Word for word, copy the data that follows and skip its pictures.

********************

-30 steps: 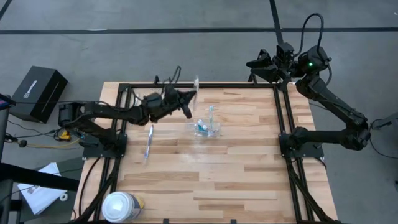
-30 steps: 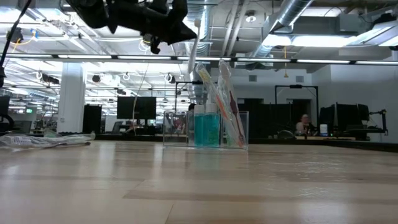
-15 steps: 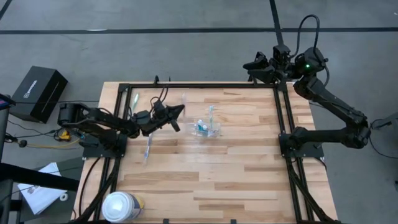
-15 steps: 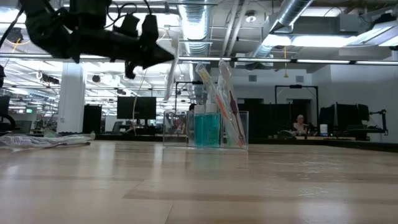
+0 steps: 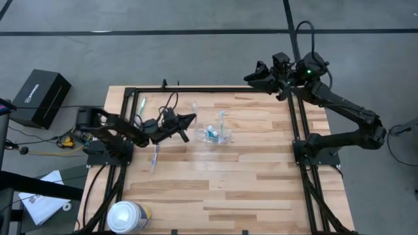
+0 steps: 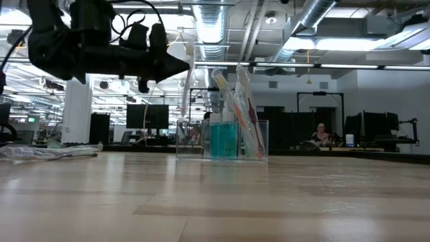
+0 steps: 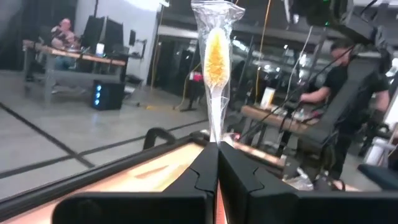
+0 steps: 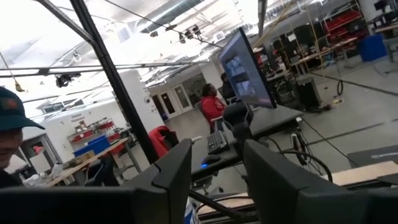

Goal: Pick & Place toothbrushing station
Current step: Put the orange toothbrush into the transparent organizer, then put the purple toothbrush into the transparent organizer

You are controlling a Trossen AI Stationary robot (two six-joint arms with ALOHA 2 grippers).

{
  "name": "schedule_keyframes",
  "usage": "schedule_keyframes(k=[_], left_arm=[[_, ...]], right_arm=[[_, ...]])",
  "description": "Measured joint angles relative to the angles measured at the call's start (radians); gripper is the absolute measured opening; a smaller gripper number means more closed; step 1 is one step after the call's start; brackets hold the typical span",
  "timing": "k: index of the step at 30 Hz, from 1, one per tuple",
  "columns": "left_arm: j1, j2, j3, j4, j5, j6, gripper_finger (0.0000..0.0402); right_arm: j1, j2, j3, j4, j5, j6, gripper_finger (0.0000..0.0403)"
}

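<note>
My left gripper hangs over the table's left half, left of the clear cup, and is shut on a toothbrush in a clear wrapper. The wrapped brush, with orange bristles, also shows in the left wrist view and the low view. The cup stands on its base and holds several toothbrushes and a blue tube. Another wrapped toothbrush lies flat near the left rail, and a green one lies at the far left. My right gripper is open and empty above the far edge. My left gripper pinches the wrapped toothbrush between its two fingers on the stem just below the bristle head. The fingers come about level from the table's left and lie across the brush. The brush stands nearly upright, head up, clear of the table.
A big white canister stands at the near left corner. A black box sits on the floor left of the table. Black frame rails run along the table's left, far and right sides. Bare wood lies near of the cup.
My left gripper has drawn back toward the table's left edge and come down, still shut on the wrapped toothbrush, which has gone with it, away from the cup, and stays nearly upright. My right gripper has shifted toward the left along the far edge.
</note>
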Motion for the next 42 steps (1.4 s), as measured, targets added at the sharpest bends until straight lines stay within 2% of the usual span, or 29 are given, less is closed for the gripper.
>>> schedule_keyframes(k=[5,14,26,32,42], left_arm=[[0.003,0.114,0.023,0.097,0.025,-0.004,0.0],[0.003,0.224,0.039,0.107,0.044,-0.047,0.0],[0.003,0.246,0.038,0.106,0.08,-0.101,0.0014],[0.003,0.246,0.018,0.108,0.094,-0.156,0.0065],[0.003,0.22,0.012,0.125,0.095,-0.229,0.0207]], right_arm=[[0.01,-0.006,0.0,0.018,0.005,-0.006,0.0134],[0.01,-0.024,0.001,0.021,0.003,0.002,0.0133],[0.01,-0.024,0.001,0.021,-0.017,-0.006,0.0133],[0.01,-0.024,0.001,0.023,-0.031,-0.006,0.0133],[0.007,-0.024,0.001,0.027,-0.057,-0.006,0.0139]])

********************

_PROBLEM SOLUTION_:
-30 steps: 
-30 steps: 
-15 steps: 
-15 steps: 
+0 steps: 
+0 steps: 
+0 steps: 
+0 steps: 

Goal: Pick & Place toothbrushing station
Current step: Put the orange toothbrush into the transparent organizer, then put the purple toothbrush into the transparent organizer

You are controlling a Trossen AI Stationary robot (two six-joint arms with ALOHA 2 grippers).

{
  "name": "schedule_keyframes",
  "usage": "schedule_keyframes(k=[_], left_arm=[[_, ...]], right_arm=[[_, ...]])",
  "description": "Measured joint angles relative to the angles measured at the call's start (radians); gripper is the absolute measured opening; a smaller gripper number means more closed; step 1 is one step after the call's start; brackets hold the typical span",
  "timing": "k: index of the step at 30 Hz, from 1, one per tuple",
  "columns": "left_arm: j1, j2, j3, j4, j5, j6, gripper_finger (0.0000..0.0402); right_arm: j1, j2, j3, j4, j5, j6, gripper_finger (0.0000..0.0403)"
}

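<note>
My left gripper hangs over the table's left half, left of the clear cup, and is shut on a toothbrush in a clear wrapper. The wrapped brush, with orange bristles, also shows in the left wrist view and the low view. The cup stands on its base and holds several toothbrushes and a blue tube. Another wrapped toothbrush lies flat near the left rail, and a green one lies at the far left. My right gripper is open and empty above the far edge. My left gripper pinches the wrapped toothbrush between its two fingers on the stem just below the bristle head. The fingers come about level from the table's left and lie across the brush. The brush stands nearly upright, head up, clear of the table.
A big white canister stands at the near left corner. A black box sits on the floor left of the table. Black frame rails run along the table's left, far and right sides. Bare wood lies near of the cup.
My left gripper has drawn back toward the table's left edge and come down, still shut on the wrapped toothbrush, which has gone with it, away from the cup, and stays nearly upright. My right gripper has shifted toward the left along the far edge.
</note>
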Motion for the next 42 steps (1.4 s), as measured, targets added at the sharpest bends until straight lines stay within 2% of the usual span, or 29 are given, less is closed for the gripper.
>>> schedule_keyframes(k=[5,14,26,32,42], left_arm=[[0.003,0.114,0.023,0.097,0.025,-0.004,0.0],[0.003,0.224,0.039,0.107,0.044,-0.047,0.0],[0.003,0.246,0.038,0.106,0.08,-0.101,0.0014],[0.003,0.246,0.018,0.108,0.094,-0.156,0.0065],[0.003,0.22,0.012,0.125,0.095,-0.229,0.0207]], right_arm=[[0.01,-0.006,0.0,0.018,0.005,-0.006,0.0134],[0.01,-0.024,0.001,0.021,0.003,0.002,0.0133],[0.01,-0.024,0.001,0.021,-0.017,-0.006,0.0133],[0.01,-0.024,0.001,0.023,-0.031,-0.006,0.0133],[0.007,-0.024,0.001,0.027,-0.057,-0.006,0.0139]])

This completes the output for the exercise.